**Exercise details**. Start at the line below containing "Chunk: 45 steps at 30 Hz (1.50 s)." and stop at the line containing "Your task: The". Repeat every line of that stretch exactly, and nothing outside it.
========
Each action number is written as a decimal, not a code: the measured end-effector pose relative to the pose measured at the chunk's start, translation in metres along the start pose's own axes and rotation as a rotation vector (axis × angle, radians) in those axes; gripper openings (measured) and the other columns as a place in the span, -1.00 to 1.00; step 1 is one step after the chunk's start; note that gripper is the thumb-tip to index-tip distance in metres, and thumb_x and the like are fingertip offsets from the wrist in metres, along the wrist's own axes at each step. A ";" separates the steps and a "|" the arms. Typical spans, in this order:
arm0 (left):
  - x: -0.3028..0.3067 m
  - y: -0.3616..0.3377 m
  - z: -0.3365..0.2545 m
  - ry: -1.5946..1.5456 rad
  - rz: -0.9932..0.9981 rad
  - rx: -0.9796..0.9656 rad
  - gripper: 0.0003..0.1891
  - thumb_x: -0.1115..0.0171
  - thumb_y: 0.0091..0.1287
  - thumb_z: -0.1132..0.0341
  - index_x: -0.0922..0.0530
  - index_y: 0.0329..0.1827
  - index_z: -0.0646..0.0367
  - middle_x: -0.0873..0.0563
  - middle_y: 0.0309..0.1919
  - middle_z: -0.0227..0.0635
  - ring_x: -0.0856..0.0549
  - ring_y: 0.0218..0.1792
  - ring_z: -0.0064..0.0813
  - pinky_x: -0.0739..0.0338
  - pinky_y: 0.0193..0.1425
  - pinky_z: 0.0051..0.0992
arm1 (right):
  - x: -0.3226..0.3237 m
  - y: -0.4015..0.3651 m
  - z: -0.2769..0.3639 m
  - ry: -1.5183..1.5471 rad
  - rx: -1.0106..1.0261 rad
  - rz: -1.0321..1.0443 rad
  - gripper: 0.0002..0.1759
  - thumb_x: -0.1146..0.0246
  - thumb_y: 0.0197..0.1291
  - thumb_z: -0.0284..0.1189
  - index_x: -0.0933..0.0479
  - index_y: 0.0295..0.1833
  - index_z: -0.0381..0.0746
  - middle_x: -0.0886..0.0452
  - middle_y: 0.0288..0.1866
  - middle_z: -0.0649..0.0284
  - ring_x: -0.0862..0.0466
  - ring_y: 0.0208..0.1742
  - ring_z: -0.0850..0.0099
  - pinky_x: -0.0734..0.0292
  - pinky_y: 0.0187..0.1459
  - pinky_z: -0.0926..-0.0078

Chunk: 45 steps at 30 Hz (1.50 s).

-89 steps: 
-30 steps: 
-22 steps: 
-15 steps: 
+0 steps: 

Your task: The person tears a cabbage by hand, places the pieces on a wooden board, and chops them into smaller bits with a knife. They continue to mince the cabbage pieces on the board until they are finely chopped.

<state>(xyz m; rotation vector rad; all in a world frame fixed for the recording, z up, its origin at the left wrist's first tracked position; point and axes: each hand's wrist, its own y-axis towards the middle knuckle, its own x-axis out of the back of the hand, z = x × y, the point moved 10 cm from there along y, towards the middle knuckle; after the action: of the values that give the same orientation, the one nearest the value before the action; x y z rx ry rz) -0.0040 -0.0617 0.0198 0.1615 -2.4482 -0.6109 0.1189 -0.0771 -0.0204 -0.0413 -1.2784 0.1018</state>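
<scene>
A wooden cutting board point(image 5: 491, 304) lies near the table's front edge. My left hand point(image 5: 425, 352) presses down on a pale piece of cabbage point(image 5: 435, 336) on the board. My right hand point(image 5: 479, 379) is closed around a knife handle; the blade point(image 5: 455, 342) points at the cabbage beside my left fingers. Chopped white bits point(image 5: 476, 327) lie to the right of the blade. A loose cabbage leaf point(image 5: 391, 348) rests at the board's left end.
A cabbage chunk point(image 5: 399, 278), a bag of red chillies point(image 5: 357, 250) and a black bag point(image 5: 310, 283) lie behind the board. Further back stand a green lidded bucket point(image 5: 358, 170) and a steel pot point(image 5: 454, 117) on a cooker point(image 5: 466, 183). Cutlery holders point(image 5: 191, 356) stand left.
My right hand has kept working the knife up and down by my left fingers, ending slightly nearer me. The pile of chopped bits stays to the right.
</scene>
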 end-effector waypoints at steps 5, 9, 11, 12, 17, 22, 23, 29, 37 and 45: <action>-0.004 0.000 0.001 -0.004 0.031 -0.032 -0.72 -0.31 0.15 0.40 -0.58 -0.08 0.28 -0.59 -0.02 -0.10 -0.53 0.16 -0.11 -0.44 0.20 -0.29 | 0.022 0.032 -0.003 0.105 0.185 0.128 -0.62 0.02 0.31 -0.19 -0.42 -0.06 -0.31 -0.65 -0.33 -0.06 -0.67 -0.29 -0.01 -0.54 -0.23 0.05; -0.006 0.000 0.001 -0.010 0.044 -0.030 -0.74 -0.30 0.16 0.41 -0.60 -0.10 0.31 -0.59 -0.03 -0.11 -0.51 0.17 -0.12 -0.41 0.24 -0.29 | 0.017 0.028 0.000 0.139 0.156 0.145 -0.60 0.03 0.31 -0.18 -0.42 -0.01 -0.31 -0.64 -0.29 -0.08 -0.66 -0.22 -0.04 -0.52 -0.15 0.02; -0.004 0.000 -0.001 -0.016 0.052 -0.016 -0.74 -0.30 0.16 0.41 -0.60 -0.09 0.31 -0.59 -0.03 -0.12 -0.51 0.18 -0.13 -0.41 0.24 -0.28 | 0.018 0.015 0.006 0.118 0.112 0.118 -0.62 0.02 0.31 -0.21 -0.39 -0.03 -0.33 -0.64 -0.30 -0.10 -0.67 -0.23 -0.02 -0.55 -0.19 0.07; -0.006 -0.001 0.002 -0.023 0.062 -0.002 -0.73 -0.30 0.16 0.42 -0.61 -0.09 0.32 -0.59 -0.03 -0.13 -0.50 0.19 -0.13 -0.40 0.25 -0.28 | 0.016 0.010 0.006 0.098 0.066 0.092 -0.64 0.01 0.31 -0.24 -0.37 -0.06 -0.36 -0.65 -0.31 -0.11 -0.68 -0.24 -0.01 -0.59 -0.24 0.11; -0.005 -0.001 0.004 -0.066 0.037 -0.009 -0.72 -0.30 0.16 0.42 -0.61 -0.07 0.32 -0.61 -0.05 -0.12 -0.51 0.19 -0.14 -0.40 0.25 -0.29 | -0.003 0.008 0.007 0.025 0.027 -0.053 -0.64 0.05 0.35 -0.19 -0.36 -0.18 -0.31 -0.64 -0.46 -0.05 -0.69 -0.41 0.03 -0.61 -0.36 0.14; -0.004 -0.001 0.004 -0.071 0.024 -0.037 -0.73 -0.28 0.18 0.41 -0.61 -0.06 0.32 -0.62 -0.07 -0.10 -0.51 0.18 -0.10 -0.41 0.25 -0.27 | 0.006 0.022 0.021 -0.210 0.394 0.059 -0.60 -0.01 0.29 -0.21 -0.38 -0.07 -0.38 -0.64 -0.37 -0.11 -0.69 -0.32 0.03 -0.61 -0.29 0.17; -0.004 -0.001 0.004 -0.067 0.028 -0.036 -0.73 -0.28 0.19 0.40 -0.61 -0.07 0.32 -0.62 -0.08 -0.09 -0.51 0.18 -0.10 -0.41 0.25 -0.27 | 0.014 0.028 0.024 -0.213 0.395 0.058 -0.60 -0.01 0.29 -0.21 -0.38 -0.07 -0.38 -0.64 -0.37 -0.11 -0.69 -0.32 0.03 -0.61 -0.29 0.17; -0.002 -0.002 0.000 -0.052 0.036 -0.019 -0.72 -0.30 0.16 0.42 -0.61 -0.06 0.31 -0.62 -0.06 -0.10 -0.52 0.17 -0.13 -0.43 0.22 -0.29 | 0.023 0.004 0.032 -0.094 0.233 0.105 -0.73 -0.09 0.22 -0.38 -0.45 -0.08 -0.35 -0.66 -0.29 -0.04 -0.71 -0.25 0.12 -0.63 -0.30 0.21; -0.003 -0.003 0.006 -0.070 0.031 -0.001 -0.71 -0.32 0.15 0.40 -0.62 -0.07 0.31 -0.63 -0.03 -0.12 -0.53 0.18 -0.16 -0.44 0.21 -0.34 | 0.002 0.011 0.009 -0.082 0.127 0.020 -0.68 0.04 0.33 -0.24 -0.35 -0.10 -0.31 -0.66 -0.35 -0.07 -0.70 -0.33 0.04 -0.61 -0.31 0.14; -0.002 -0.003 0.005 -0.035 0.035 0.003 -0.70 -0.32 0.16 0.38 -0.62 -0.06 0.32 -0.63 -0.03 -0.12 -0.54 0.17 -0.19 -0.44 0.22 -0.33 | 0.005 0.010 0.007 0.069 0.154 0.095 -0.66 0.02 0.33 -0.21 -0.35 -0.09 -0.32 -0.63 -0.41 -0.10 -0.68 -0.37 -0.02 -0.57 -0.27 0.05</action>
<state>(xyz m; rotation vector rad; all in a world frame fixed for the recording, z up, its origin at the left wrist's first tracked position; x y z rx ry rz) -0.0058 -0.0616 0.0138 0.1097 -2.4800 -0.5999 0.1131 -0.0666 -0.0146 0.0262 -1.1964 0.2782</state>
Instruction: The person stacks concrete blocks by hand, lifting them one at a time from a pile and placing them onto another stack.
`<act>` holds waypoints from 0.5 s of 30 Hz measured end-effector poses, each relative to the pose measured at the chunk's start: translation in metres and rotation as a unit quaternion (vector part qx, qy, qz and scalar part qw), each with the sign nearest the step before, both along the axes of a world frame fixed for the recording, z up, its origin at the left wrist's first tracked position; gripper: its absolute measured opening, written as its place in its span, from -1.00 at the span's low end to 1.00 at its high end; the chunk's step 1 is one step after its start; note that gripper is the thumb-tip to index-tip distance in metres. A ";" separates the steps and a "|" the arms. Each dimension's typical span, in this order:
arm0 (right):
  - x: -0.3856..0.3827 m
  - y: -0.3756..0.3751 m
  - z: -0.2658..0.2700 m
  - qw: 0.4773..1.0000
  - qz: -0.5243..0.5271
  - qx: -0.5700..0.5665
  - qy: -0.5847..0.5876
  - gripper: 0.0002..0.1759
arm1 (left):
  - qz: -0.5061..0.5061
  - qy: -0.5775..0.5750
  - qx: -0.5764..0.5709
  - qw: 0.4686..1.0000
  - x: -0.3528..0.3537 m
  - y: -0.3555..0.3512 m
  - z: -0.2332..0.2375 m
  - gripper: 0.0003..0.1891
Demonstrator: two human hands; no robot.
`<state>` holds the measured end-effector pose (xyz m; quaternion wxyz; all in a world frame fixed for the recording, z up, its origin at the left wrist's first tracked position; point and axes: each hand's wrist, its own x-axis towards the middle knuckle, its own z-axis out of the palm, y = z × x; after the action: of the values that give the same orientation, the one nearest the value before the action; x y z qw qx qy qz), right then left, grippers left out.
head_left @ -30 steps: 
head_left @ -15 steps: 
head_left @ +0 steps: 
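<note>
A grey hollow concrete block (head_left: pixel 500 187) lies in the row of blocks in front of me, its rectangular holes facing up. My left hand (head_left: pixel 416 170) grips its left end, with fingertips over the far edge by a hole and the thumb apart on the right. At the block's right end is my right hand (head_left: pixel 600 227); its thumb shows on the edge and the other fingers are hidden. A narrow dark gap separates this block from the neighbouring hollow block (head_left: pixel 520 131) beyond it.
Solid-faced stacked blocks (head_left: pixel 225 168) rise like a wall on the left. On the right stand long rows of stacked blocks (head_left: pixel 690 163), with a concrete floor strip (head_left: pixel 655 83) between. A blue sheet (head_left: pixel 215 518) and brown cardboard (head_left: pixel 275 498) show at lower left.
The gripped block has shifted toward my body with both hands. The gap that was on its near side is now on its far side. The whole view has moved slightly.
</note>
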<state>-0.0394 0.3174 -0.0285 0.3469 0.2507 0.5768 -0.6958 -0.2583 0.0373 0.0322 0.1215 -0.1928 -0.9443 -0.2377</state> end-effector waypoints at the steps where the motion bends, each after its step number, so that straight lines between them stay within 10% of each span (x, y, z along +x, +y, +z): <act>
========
**Answer to the exercise**.
Chunk: 45 steps at 30 Hz (1.50 s).

-89 steps: 
-30 steps: 
-22 steps: 
-15 steps: 
+0 steps: 

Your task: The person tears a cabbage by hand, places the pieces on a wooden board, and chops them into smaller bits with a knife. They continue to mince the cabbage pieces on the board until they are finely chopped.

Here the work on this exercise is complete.